• [TO DO] Look through the records below, and whenever a line contains "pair", copy it.

Top of MATERIALS PROVIDED

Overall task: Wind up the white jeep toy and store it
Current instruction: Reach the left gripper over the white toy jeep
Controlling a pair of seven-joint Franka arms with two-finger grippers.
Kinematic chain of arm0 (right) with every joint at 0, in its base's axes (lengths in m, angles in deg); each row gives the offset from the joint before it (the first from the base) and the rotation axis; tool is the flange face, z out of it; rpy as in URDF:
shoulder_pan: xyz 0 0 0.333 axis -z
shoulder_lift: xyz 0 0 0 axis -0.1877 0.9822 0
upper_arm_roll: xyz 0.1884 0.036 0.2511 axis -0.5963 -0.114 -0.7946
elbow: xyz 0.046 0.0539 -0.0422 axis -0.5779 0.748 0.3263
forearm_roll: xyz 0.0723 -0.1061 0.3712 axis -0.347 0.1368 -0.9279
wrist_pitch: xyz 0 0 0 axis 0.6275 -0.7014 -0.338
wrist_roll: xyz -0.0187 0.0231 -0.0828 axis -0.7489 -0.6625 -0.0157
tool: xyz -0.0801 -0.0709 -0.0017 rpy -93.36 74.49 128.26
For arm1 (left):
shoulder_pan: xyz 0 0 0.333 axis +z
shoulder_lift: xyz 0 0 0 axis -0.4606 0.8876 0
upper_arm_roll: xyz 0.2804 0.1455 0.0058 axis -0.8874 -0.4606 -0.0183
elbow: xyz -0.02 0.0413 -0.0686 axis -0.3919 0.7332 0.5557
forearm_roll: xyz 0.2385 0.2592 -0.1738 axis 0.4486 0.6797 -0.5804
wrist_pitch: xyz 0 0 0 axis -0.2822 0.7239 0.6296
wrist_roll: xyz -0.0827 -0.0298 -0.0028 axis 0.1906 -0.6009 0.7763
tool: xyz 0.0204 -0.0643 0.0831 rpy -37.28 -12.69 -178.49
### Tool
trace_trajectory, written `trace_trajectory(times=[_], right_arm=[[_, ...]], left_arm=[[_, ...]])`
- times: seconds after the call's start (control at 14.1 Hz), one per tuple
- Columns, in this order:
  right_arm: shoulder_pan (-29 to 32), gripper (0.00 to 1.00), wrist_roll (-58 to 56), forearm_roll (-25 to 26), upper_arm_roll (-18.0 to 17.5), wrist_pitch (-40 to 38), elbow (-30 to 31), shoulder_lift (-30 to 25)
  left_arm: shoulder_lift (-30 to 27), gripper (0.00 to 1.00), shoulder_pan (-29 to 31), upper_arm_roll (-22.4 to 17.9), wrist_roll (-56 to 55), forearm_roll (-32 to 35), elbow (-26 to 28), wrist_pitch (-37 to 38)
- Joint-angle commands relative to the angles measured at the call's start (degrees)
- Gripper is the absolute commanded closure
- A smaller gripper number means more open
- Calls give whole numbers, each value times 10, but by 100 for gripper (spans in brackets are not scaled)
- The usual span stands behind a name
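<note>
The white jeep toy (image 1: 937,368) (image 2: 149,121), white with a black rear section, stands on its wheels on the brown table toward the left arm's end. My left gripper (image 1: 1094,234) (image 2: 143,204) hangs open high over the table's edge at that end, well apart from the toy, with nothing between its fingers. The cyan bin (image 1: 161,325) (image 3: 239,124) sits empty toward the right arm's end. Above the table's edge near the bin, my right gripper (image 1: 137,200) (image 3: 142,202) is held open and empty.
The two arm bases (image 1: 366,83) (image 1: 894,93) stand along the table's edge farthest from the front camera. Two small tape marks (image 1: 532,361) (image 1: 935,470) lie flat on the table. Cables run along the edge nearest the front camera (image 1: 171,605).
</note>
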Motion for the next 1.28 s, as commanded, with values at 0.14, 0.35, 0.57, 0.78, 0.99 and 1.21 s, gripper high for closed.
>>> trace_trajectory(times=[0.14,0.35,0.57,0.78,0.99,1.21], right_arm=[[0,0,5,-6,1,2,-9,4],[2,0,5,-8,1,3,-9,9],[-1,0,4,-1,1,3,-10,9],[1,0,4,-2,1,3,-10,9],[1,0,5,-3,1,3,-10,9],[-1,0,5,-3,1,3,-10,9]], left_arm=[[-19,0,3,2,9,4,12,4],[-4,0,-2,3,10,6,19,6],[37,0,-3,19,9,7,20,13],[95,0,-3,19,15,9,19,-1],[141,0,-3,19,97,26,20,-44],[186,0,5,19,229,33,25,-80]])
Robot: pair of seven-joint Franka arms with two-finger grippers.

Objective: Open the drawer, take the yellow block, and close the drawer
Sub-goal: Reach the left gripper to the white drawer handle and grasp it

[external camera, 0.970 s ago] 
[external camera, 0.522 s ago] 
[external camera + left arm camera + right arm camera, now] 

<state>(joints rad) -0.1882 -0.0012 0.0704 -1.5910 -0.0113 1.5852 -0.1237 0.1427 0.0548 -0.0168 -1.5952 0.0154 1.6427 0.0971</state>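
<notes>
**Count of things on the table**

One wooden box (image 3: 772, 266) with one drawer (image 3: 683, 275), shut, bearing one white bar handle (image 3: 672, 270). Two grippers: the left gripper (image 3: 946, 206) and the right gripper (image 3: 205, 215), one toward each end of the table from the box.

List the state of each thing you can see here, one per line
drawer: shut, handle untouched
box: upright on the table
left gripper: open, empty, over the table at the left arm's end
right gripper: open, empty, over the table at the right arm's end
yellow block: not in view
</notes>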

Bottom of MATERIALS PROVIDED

• [ANSWER SECTION]
Controlling a pair of seven-joint Franka arms with two-finger grippers.
Robot: pair of seven-joint Franka arms with two-finger grippers.

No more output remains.